Trump to pay $25m in university fraud settlement
US President-elect Donald Trump has agreed to settle fraud lawsuits relating to his Trump University series of real estate seminars for $25m.
A settlement would end a dispute that dogged Trump throughout his presidential election campaign and led to one of the more controversial moments of his run when he claimed the judge overseeing two of the cases was biased because he was of Mexican ancestry.
Lawyers for the president-elect have been arguing against students who claim they were lured by false promises into paying up to $35,000 to learn Trump's real estate investing "secrets" from his "hand-picked" instructors.
There are three lawsuits relating to Trump University: two class actions suits in California and a case brought by New York Attorney General Eric Schneiderman. All of the cases would be covered in the possible settlement, the person said.
"I have a Mexican judge. He’s of Mexican heritage. He should have recused himself, not only for that, for other things." -Trump
Schneiderman said he was pleased with the settlement, which will ensure restitution to all victims and force Trump to pay $1m in penalties to the State of New York.
Lawyers for the students were not planning to seek attorneys fees, but reimbursement for costs.
"Today's $25m settlement agreement is a stunning reversal by Donald Trump and a major victory for the over 6,000 victims of his fraudulent university," Schneiderman said in a statement on Friday.

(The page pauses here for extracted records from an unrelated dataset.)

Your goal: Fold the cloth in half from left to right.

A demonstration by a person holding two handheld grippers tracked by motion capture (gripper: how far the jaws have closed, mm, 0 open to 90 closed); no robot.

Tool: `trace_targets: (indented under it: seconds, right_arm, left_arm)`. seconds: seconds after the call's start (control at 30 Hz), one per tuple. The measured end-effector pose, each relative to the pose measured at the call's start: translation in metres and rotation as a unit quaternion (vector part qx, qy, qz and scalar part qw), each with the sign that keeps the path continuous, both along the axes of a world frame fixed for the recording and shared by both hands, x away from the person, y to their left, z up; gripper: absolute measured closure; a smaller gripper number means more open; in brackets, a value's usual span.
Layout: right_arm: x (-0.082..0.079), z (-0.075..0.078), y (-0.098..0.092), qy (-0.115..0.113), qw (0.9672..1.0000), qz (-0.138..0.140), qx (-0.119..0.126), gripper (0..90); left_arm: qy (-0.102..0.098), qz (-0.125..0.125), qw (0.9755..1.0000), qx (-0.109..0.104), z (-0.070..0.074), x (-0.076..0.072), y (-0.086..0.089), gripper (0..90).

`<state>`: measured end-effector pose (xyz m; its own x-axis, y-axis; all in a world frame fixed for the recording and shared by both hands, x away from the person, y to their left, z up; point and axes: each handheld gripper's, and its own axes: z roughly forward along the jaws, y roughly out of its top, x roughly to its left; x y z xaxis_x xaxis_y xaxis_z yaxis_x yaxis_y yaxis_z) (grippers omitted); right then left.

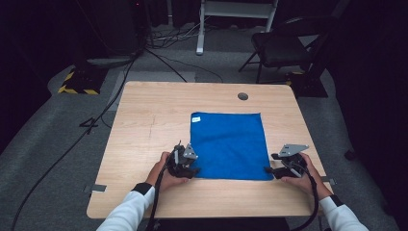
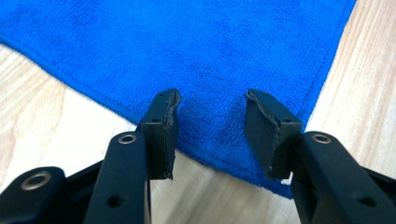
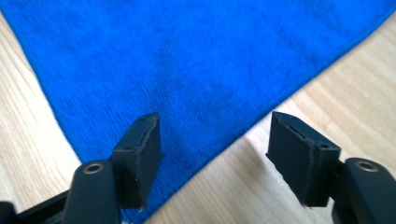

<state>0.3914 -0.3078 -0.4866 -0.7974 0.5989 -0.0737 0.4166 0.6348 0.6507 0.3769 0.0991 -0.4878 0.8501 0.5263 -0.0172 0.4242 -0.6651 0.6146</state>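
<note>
A blue cloth [image 1: 228, 144] lies flat in the middle of the wooden table [image 1: 144, 120], with a small white tag at its far left corner. My left gripper [image 1: 188, 166] sits at the cloth's near left corner, jaws apart over the cloth's hem [image 2: 210, 135] with no fabric pinched. My right gripper [image 1: 272, 169] rests at the near right corner. Its jaws stand apart over the corner of the cloth [image 3: 187, 93] and bare wood, gripping nothing.
A round cable hole [image 1: 243, 96] is set near the table's far edge. Beyond the table stand a black chair [image 1: 284, 45] and a white frame [image 1: 235, 19]. Cables [image 1: 72, 144] run over the grey floor at the left.
</note>
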Motion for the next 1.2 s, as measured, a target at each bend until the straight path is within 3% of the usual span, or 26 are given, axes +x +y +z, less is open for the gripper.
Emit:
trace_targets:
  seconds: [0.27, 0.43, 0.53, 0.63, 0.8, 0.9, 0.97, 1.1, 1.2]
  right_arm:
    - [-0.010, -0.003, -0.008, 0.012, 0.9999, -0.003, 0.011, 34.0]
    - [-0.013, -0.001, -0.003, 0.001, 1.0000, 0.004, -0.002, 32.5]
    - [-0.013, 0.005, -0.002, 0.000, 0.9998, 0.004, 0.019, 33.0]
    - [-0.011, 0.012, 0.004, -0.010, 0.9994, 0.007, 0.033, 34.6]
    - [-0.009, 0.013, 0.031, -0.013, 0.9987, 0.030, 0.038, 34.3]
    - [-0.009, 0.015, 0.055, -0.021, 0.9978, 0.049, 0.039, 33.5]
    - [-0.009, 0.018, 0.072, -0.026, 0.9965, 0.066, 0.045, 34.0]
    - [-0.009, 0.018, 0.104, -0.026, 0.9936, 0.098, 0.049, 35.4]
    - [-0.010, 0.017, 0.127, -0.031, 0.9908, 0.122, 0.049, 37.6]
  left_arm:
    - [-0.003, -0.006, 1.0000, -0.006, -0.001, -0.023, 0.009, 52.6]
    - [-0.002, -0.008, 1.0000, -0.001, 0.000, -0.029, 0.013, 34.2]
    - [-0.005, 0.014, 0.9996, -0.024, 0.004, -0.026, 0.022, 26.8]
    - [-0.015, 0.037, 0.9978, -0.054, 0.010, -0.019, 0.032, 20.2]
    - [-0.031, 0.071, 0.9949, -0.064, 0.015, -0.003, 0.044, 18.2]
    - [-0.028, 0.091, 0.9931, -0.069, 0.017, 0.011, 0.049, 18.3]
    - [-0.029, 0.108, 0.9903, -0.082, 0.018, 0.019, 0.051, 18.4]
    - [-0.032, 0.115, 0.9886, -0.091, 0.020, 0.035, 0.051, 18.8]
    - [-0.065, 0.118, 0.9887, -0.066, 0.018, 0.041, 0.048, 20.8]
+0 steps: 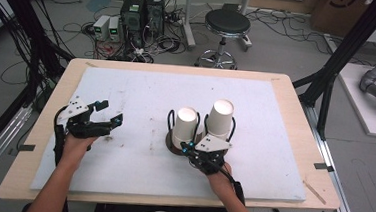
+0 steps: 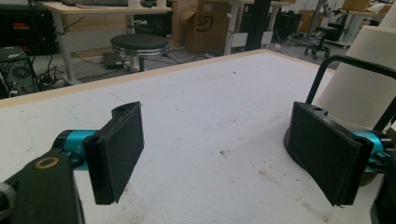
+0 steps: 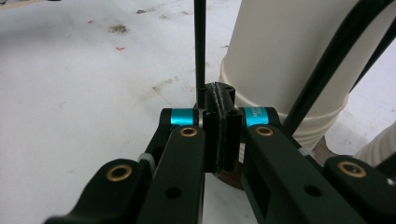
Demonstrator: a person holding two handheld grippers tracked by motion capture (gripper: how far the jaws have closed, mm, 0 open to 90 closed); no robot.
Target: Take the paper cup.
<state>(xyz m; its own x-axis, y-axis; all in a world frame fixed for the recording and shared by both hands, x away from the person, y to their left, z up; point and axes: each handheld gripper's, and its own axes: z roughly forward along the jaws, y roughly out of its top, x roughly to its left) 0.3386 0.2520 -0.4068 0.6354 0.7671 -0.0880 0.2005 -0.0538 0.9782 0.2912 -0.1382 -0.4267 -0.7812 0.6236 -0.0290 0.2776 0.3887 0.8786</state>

Trump's attorneys could not immediately be reached for comment.
US District Judge Gonzalo Curiel, who is presiding over the two California cases, had urged both sides to settle.
Trump said during his election campaign that Curiel, who was born in Indiana to Mexican immigrant parents, could not be impartial because of Trump's campaign pledge to build a wall on the US-Mexico border to control illegal immigration.
"I’m building the wall, I’m building the wall," Trump told the New York Times in June. "I have a Mexican judge. He’s of Mexican heritage. He should have recused himself, not only for that, for other things."
Trump has said he did not "hand pick" Trump University instructors, but that marketing language used was not to be taken literally. He has said most students gave the classes high ratings.
'It was a con'
The plaintiffs argued that the "university" was a scam to take the money of would-be real estate developers without delivering on the promise of teaching students Trump's "secrets" to success in the business.
The students say they were fleeced by Trump's aggressive marketing of the university, which was never accredited as an educational institution.
A former student told the Daily Beast in June that Trump University instructors taught false financial principles, including advising students to borrow large amounts of money.
"It was a con. I’m 25-years-old, barely making $3,000 a month and they told me to increase my credit limit. I just maxed out three credit cards and I’m supposed to be able to qualify for loans to buy real estate? Those stupid principles have led me to borrow $700,000 of other people’s money and lose it all," he said.
Schneiderman has described the university as "fraud from beginning to end".
"Using false promises to prey on desperate people has long been a hallmark of 'snake-oil salesmen.’ A lawsuit by my office alleges that Donald Trump was basically doing the same thing with Trump University," he said in July.
Court hearings in the case had been postponed repeatedly at the request of defence lawyers because of Trump's busy schedule.
Before the case was settled, plaintiff attorneys expressed steadfast opposition to a court delay. One of the lead plaintiffs, Sonny Low, will 75-years-old soon. "This trial, like so many Trump University student-victims’ credit-card bills, is past due," he wrote in a court filing.
Throughout the presidential campaign, Trump prided himself on refusing to settle lawsuit, emphasising that going to trial signifies strength.
"I do not settle," he would repeatedly say at rallies.